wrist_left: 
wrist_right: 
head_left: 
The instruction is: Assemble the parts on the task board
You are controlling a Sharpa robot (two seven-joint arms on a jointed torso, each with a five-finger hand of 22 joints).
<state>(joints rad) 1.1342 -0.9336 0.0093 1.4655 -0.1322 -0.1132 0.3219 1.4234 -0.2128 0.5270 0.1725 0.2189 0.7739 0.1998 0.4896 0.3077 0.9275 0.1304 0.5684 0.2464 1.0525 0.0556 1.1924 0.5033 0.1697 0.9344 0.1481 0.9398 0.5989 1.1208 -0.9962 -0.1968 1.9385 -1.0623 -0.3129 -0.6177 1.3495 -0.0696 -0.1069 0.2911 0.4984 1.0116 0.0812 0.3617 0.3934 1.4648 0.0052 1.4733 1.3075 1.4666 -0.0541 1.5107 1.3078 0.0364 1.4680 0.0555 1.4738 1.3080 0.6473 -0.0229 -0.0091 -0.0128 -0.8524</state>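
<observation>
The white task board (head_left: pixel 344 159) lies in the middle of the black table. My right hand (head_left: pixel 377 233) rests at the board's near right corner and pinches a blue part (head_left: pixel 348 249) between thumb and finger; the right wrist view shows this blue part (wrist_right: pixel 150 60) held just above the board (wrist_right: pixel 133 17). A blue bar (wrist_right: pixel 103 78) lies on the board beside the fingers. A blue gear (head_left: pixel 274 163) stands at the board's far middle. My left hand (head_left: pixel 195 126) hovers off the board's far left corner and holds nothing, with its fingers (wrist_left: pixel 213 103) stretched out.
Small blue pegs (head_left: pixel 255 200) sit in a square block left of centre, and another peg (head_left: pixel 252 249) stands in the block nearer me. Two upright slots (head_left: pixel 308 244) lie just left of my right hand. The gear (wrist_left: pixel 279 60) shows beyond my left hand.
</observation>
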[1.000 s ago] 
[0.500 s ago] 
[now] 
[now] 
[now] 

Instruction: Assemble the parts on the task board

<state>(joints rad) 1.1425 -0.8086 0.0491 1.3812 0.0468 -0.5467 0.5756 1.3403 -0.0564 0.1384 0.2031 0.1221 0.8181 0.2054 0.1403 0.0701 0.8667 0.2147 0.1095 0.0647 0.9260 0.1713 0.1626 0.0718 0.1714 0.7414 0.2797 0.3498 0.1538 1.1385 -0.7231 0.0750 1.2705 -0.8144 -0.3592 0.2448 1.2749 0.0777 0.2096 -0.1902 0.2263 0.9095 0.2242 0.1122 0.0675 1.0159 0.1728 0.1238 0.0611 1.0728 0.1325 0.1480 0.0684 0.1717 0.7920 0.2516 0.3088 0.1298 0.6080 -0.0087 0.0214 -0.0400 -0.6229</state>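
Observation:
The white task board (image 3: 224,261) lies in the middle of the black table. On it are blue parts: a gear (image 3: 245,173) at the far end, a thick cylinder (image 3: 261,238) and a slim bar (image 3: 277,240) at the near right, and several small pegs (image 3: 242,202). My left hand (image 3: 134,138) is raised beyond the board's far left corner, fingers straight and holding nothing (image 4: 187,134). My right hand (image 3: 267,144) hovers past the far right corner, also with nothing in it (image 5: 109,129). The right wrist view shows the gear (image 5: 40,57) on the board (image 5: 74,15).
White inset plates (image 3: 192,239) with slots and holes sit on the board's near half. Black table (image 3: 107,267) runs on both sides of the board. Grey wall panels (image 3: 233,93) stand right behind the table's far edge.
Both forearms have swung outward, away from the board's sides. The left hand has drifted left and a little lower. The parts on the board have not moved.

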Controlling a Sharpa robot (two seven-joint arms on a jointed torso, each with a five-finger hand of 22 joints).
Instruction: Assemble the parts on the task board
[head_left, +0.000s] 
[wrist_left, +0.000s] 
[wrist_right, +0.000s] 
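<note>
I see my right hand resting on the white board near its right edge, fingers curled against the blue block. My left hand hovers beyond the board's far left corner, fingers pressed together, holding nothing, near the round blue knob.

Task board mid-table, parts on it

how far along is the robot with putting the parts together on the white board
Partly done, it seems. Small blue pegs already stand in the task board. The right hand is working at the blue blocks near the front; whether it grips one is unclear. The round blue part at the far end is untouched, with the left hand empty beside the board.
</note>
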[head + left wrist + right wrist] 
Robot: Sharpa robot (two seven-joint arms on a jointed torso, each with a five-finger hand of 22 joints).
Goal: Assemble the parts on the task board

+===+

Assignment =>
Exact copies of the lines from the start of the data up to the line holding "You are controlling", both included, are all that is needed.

Exercise solution =>
wrist_left: 
wrist_right: 
head_left: 
The instruction is: Assemble the parts on the task board
You are controlling a Sharpa robot (two seven-joint arms on a jointed torso, each with a five-finger hand of 22 joints).

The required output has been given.